**Aim of the exercise**
Find the word "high" in the records below. List each line containing it.

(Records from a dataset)
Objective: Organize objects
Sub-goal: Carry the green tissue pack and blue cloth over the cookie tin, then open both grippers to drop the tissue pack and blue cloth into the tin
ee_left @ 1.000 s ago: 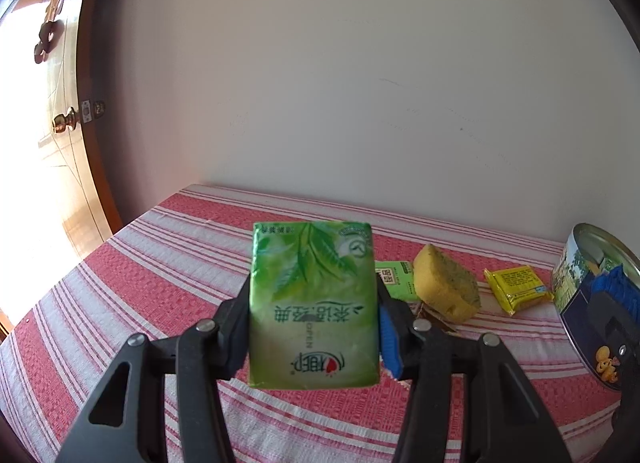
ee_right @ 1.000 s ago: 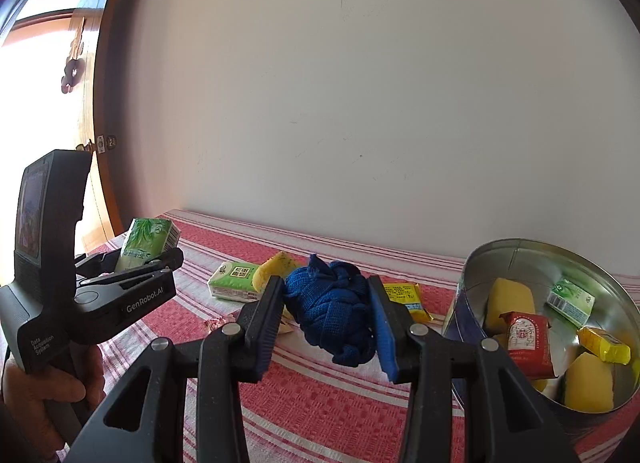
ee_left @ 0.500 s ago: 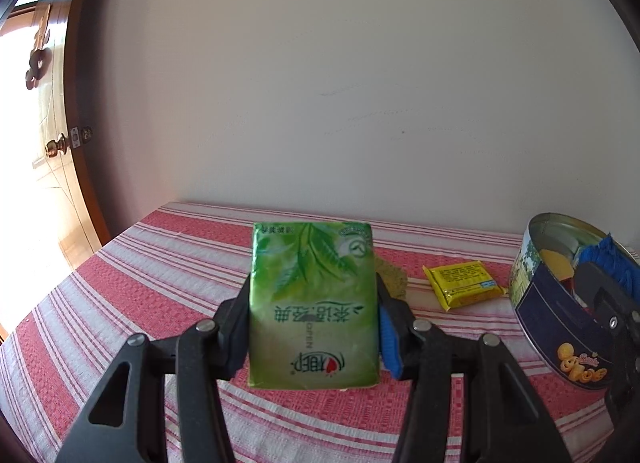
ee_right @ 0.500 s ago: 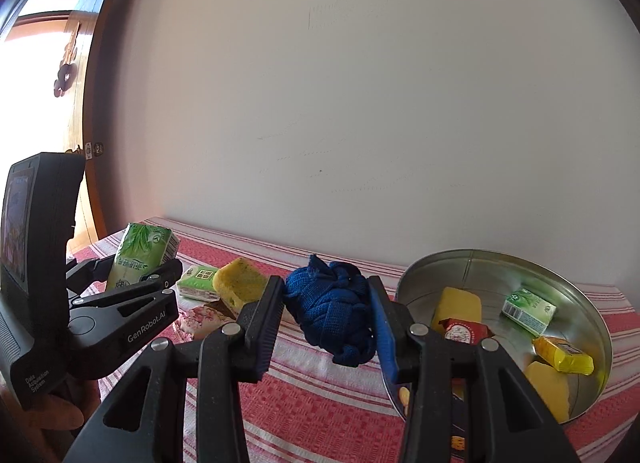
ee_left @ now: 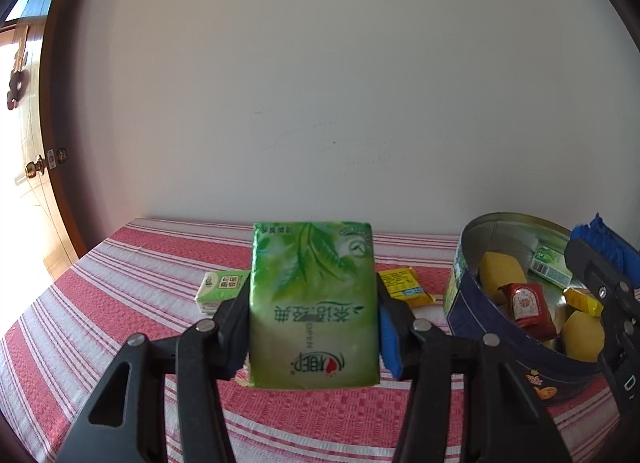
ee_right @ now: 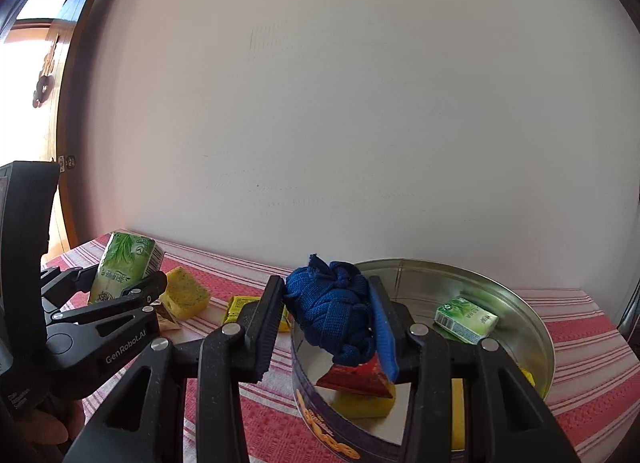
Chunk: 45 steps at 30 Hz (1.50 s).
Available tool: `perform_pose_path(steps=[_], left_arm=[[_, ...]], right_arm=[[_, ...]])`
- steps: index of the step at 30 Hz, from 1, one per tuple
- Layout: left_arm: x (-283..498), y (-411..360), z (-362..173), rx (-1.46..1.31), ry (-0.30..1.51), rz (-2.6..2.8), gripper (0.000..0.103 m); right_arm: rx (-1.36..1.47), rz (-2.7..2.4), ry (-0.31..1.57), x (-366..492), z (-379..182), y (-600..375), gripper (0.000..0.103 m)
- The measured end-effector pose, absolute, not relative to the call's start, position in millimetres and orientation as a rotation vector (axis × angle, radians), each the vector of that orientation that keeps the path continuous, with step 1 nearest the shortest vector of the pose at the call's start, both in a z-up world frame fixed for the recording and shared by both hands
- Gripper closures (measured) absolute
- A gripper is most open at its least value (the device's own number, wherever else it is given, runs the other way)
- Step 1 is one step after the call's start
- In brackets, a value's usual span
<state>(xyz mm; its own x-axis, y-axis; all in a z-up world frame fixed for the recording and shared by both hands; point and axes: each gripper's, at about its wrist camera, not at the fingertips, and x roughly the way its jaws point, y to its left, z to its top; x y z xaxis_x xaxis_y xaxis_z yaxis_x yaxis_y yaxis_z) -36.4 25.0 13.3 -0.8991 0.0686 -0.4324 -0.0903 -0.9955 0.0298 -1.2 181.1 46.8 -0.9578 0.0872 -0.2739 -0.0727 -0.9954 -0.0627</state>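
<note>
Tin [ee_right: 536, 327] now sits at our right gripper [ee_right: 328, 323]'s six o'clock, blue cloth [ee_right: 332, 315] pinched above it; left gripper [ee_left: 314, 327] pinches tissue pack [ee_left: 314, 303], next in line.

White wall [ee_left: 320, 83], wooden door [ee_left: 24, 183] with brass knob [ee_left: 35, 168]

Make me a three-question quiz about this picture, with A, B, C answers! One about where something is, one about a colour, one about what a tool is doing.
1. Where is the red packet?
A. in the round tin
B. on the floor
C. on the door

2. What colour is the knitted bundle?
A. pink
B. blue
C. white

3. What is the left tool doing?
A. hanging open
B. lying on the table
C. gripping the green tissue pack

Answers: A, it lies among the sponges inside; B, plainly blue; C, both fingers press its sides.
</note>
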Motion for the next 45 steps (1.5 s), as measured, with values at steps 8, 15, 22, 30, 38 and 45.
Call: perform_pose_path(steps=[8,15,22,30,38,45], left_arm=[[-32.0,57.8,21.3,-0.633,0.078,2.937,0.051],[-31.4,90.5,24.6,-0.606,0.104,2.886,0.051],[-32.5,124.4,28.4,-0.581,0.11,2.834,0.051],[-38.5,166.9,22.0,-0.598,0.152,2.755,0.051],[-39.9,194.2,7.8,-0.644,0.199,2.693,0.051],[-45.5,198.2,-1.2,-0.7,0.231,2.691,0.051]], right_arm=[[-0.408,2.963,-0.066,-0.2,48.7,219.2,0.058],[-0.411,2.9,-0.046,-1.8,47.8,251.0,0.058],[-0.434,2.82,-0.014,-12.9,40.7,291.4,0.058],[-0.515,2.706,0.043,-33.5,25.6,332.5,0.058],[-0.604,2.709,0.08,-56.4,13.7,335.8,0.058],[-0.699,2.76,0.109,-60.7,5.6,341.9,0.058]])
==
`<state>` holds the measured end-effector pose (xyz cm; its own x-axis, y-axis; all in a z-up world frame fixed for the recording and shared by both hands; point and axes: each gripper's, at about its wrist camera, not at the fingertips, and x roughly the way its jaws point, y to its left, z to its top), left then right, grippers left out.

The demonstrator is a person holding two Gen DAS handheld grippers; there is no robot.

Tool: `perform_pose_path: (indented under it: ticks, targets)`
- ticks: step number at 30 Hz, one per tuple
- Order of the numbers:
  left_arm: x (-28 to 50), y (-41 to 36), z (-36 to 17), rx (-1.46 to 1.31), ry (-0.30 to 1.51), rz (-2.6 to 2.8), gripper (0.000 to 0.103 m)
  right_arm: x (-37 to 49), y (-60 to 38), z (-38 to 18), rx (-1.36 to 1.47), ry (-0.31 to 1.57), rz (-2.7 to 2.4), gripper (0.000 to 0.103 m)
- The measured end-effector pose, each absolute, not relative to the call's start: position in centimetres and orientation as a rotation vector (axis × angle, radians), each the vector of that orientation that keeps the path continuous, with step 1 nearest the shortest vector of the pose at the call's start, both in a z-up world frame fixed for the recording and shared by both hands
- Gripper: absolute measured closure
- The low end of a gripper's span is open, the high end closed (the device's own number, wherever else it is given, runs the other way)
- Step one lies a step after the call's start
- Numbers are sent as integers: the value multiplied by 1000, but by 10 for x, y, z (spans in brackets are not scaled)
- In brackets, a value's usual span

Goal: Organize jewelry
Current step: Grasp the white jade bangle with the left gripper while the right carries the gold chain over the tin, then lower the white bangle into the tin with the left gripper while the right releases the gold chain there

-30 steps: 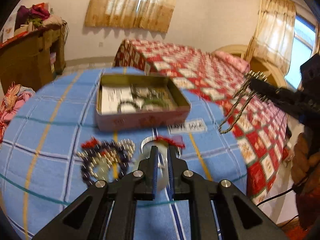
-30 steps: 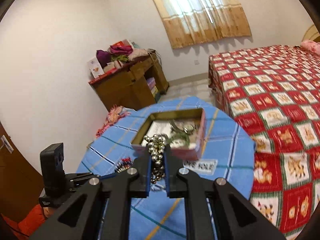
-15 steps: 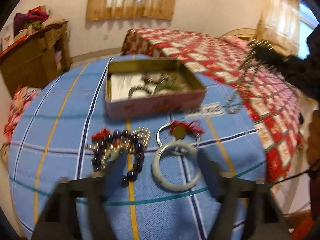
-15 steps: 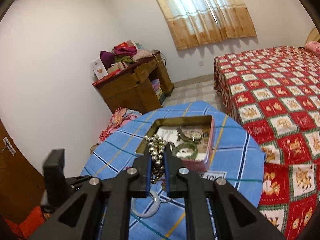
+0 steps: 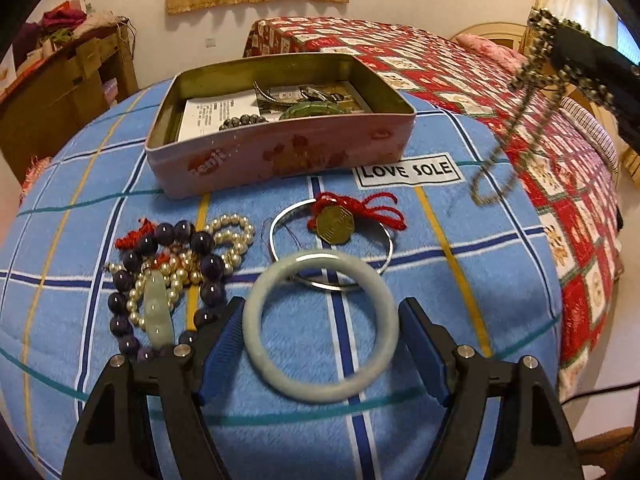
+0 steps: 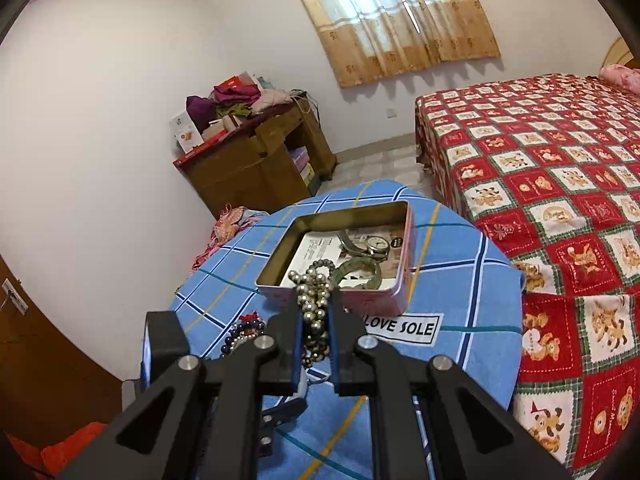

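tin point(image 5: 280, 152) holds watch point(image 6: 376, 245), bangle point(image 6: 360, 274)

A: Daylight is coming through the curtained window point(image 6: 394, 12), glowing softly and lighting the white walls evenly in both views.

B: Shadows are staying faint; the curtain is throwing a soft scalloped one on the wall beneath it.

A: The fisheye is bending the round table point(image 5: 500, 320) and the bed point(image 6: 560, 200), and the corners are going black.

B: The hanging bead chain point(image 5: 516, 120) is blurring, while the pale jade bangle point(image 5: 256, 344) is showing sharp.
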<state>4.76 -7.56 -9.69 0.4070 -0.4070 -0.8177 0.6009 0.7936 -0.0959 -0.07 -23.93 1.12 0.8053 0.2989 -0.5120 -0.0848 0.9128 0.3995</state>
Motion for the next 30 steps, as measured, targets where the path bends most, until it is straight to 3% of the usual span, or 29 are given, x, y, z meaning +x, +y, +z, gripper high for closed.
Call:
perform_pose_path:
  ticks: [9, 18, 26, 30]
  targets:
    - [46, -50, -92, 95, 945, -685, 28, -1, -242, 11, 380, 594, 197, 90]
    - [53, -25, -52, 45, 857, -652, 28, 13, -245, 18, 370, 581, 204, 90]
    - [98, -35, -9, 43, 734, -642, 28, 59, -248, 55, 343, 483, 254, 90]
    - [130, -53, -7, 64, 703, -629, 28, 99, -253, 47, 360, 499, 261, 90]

**Task answer**
- The low end of a gripper's span is open, the high end closed (the device's own number, wherever else it is given, runs the other way)
Motion for the next 30 steps, as measured, targets where the path bends most, until it is straight to 3% of the usual span, or 29 are given, x, y, z meaning +x, +y, +z, gripper high for closed.

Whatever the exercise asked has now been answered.